The man cocked his head, straining to hear any sound-weeping, perhaps.
They had completed the weaving room several days earlier. All the necessary purifications had been made. The room stood waiting for her whenever she was ready to begin-no, he thought, she must begin right away. Yet Oneh had wept and shouted and cursed and would not go near it. “It’s too cruel,” she had said, clinging to the old man’s robes. “Please stop this. Do not ask this of me.”
He had no choice but to let her cry until her tears ran dry. Then he spoke to her, explaining patiently, as one talks to a child. “You knew this would come. You knew it on the day he was born.”
He had pleaded with her from sunset of the day before until well into the night. Finally, around dawn, Oneh had allowed him to lead her into the weaving room. From his study, he had heard the heavy sound of the loom’s shuttle. It was an unfamiliar sound, which made its absence even more noticeable.
The old man looked out the window at the leaves shaking in the grove. Birds were singing. The light of the sun was bright, and it warmed the room where its rays struck. Yet there were no sounds of children playing, and when the villagers shuffled out to work the fields, they did so in silence. Disconsolate sighs rose in place of the forceful thudding of hoes that echoed down the furrows. Even the hunters, the old man imagined, stopped in their chase along the tracks that ran through the mountains and exhaled long laments as they looked down upon the village in the distance.

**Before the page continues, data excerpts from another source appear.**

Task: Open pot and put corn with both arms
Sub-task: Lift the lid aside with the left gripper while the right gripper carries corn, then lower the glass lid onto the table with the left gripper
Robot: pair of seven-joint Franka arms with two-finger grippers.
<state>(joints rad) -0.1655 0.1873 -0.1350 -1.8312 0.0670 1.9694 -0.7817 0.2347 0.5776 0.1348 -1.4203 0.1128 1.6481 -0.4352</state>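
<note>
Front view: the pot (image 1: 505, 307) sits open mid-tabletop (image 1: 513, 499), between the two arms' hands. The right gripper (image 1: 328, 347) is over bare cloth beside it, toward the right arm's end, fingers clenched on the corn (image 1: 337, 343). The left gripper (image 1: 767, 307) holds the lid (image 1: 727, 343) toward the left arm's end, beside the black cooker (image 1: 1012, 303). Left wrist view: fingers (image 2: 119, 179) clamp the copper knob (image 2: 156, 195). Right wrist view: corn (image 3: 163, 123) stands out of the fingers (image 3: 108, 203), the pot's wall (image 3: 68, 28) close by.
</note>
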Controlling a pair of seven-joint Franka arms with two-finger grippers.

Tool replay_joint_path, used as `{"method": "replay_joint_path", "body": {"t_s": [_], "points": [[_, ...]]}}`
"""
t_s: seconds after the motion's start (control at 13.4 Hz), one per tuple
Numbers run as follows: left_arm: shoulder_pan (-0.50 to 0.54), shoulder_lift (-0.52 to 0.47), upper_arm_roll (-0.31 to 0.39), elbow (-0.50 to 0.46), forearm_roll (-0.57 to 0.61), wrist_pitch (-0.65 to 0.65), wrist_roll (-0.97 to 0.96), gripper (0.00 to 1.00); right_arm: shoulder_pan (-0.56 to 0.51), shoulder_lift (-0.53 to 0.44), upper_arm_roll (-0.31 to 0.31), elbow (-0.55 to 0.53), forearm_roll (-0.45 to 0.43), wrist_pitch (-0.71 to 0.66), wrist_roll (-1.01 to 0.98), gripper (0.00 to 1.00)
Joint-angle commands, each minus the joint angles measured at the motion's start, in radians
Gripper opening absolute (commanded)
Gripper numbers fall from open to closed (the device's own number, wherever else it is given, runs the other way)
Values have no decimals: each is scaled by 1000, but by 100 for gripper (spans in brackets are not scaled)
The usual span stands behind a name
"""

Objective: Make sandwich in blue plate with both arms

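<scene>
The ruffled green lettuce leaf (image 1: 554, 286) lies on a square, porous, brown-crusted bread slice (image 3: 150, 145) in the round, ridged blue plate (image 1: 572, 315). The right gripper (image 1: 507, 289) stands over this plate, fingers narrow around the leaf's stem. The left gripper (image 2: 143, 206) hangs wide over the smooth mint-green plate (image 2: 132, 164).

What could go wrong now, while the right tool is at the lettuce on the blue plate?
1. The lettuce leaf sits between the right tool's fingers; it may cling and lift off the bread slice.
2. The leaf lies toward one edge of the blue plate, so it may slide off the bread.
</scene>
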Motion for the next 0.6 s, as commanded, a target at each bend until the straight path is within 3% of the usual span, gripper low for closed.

It was the Time of the Sacrifice.
The old man was the elder of Toksa Village. He had turned seventy this year, thirteen years after inheriting the position from his father. He had only just stepped into his post, filled with ideas of how he would do the things his father had not been able to do, and the things his father had never tried to do, when the boy had been born. That unlucky child, doomed to be the Sacrifice.